In that example the first column has integers and the second floats. But the 111
is converted into 111.0
.
dfA = pandas.DataFrame({
'A': [111, 222, 333],
'B': [1.3, 2.4, 3.5],
})
# A 111.0
# B 1.3
# Name: 0, dtype: float64
print(dfA.loc[0])
# <class 'numpy.float64'>
print(type(dfA.loc[0].A))
The output I would expect is like this
A 111
B 1.3
<class 'numpy.int64'>
I have an idea why this happens. But IMHO this isn't user friendly. Can I solve this somehow? The goal is to access (e.g. read) each cells value without loseing its format.

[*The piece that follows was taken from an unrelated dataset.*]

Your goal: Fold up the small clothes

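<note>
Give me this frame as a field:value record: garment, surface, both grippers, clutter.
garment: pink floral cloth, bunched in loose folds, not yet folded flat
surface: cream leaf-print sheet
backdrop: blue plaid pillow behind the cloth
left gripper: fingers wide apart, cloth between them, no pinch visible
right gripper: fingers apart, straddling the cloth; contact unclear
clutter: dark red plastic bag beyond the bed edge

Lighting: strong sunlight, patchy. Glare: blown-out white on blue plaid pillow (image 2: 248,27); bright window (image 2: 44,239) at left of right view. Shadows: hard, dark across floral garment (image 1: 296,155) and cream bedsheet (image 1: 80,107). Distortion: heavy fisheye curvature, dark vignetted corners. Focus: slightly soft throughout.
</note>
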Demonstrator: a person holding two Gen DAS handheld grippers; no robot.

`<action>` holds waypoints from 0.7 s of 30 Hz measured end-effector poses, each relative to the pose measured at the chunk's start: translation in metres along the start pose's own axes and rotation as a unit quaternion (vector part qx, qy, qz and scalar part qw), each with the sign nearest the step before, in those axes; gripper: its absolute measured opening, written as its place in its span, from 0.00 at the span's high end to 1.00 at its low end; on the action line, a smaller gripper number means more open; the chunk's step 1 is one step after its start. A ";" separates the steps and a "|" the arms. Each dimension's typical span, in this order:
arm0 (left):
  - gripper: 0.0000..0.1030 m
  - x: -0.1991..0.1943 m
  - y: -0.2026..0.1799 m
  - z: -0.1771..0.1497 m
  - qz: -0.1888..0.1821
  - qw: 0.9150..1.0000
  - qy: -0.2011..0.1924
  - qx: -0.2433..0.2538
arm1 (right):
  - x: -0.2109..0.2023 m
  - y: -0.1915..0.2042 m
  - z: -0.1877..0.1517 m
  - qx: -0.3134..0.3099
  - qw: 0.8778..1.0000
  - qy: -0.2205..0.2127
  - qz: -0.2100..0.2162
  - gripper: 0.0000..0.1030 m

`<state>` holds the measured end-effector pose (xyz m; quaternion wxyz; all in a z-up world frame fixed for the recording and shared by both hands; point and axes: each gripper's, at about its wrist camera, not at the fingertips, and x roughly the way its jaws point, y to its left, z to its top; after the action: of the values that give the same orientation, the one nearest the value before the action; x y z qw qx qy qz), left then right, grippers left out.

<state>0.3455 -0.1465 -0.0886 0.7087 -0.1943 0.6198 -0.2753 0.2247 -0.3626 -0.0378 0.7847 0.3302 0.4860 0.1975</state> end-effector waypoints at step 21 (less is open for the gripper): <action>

In the full code below you can also see it is possible when one of the columns is of type string. Wired.
Minimal Working Example
#!/usr/bin/env python3
import pandas
dfA = pandas.DataFrame({
'A': [111, 222, 333],
'B': [1.3, 2.4, 3.5],
})
print(dfA)
dfB = pandas.DataFrame({
'A': [111, 222, 333],
'B': [1.3, 2.4, 3.5],
'C': ['one', 'two', 'three']
})
print(dfB)
print(dfA.loc[0])
print(type(dfA.loc[0].A))
print(dfB.loc[0])
print(type(dfB.loc[0].A))
Output
A B
0 111 1.3
1 222 2.4
2 333 3.5
A B C
0 111 1.3 one
1 222 2.4 two
2 333 3.5 three
A 111.0
B 1.3
Name: 0, dtype: float64
<class 'numpy.float64'>
A 111
B 1.3
C one
Name: 0, dtype: object
<class 'numpy.int64'>
CodePudding user response:
If you want to access a specific value in the DataFrame without losing its data type, you can use the at
method instead of the loc
method. The at
method accesses a scalar value in the DataFrame, so it will preserve the data type of the value. See: print(type(dfA.at[0, 'A']))
In this example, the at
method is used to access the value in the first row and first column of the DataFrame. This value is an integer, so the at method returns it as an integer, preserving its data type.